Sia mematung. Mendadak pikirannya rumit. Begitu juga dengan perasaannya. Ia tidak tahu harus berekpresi seperti apa. Satu sisi dia senang bahwa Yori telah menemukan jalan menuju impiannya. Tapi di sisi lain, ia sedikit kecewa karena setelah ini mereka pasti akan jarang bertemu. Atau bahkan sangat jarang bertemu.

"Di hari pertama aku masuk setelah bolos 3 hari waktu itu, aku dipanggil Pak Hendry dan beliau menawarkan kesepakatan padaku. Bla.. bla.. bla..." Yori mulai menceritakan kesepakatannya dengan kepala sekolah beberapa waktu yang lalu.
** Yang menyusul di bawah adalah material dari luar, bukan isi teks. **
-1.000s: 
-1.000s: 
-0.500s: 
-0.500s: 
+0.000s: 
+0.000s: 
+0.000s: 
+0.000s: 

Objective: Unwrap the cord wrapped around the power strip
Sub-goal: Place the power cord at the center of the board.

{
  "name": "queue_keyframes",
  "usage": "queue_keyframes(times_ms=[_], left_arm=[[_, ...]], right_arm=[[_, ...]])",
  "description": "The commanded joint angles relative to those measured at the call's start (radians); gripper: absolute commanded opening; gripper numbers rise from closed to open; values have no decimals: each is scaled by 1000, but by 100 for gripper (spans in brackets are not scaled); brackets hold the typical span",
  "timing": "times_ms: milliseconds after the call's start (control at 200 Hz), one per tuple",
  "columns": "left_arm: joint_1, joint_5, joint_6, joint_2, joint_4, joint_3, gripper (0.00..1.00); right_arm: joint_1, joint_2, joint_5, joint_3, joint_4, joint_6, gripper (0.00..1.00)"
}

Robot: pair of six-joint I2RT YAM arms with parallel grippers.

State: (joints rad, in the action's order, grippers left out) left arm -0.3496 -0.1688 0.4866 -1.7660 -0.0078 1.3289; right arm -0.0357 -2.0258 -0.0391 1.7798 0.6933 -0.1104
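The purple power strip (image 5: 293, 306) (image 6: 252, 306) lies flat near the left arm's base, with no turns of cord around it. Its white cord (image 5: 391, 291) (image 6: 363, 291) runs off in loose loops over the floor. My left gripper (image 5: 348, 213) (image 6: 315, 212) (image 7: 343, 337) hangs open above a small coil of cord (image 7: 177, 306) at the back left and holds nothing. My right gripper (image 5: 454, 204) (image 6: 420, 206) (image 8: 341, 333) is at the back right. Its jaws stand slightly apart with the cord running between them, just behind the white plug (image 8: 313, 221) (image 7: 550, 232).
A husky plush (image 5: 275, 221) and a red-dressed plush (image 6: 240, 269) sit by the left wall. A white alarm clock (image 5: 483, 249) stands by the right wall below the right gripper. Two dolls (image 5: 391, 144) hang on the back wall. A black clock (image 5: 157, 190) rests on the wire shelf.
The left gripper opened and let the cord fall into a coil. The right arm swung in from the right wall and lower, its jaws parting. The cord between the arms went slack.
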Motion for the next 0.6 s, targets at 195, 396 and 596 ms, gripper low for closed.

Ia ceritakan dengan detil apa yang dikatakan Pak Hendry sekaligus perasaannya. Sia hanya sesekali mengangguk dan sesekali tersenyum menanggapi cerita Yori. Meski demikian, otaknya belum bisa mencerna semua kata-kata Yori. Yah, otaknya sedang mencerna hal lain.

"Sia?" Yori menghentikan ceritanya ketika melihat Sia tidak fokus pada ceritanya. Tatapan matanya kosong ke arah lain dan bahkan sekarang Sia tidak mendengar seruannya.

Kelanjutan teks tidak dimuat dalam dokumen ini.